That this question can even be asked points to yet another drastic consequence of Israel's misbegotten war against Gaza. The range of the rocket fire has increased over the weeks, and Hamas threatens to have longer-range rockets, and no doubt aims to acquire a more deadly arsenal like Hezbollah's in Lebanon. Dimona is protected with sophisticated air and missile defenses, and is mostly a hardened target. Yet the very presence of the nuclear weapons facility in the war zone defines the danger.
While it is not inconceivable that even such primitive weapons as Hamas musters could damage the dome of the Dimona reactor to cause a widely fatal radiation leak, the larger point is that when Israel engages in high-stakes military operations against its enemies, it is a grand illusion to think that Israel's own nuclear reservation won't eventually be targeted, with a massive escalation of psychological and political tensions. Israel's nuclear arsenal is a taboo subject, not to be spoken of, yet Israel's own war now forces the question.
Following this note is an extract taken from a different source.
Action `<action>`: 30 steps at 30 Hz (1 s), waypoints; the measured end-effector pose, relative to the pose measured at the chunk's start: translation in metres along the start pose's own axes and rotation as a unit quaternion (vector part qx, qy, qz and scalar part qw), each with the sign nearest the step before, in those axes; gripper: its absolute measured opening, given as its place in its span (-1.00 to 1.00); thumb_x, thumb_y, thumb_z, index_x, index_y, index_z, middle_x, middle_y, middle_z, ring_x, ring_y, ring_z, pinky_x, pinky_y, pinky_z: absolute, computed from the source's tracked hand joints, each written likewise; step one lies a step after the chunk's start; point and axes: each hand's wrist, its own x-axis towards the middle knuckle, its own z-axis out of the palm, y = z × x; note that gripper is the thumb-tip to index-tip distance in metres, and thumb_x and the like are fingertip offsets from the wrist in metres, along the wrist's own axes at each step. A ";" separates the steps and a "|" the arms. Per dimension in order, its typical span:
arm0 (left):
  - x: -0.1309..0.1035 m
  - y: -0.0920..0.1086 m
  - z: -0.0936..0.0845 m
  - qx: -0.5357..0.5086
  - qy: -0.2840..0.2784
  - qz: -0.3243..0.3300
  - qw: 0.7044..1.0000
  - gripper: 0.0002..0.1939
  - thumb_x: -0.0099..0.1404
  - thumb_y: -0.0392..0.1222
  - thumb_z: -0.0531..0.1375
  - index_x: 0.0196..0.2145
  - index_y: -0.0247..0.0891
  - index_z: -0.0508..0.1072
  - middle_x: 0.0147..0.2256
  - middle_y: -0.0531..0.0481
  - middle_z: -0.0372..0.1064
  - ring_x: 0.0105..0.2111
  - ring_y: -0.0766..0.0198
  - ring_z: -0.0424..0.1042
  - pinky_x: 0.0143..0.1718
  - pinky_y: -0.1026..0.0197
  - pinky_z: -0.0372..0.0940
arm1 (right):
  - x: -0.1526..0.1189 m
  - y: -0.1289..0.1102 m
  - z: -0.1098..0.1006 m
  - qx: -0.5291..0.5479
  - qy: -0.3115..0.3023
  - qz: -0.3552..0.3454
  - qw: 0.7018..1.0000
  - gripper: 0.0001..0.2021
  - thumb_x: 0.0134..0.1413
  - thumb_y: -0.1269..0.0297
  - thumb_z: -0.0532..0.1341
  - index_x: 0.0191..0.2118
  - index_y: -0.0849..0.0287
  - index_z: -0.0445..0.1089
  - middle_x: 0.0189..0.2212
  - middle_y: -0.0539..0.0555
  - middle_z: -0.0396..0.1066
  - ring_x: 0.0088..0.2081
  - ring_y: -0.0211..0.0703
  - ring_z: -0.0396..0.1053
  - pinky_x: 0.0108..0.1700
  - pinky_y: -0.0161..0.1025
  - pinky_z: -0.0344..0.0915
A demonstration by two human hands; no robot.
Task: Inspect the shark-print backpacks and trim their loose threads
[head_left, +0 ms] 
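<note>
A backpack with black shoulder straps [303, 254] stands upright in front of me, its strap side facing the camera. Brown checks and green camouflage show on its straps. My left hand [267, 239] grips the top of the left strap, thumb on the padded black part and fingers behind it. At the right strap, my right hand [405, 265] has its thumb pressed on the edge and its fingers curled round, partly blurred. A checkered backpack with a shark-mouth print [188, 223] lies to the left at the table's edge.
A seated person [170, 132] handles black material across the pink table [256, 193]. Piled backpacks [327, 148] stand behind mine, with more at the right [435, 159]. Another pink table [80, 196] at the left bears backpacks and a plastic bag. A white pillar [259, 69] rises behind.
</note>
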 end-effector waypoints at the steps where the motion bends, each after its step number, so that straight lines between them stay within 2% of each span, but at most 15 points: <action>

Once, the Israeli bomb might have provided a deterrent, giving heavily armed Arab nations in the region reason to limit their war aims. (The suspected existence of an Israeli bomb did not deter Egyptian and Syrian attacks in 1973.) Israel, in a fight for survival, was seen to have cause for exempting itself from the nuclear nonproliferation regime. But that changed after peace treaties with Egypt and Jordan, and Arab League acceptance of Israel, when security came from agreement, not threat. Israel would surely justify its nuclear readiness now as a deterrent against Iran, whose leaders swear to exterminate the Jewish state, and, perhaps, Syria, which apparently was engaged in a secret nuclear program of its own. Yet Israel's possession of the bomb adds to the pressures that drive Tehran's nuclear ambition.
America's axis-of-evil belligerence also surely strengthens nuclear hard-liners within Iran, but with a new administration that dynamic will now perhaps be muted, and even changed.
Will Israel's security continue to be enhanced by a nuclear arsenal that, more than deterring, gives enemies both motive and excuse to pursue their own? Convincing Tehran to limit its nuclear appetite requires every nuclear power, beginning with the United States, to recommit itself to nuclear abolition. What applies to one nation applies to all. That means Israel, too.
In addition to generating Israel's deterrent, Dimona generates radioactive pressure toward the proliferation of nuclear weapons throughout the region, what experts warn of as a "cascade" that, once flowing, would run from Iran to Saudi Arabia to Egypt to Turkey and perhaps to others. And how, if that unfolds, is Israel made safer?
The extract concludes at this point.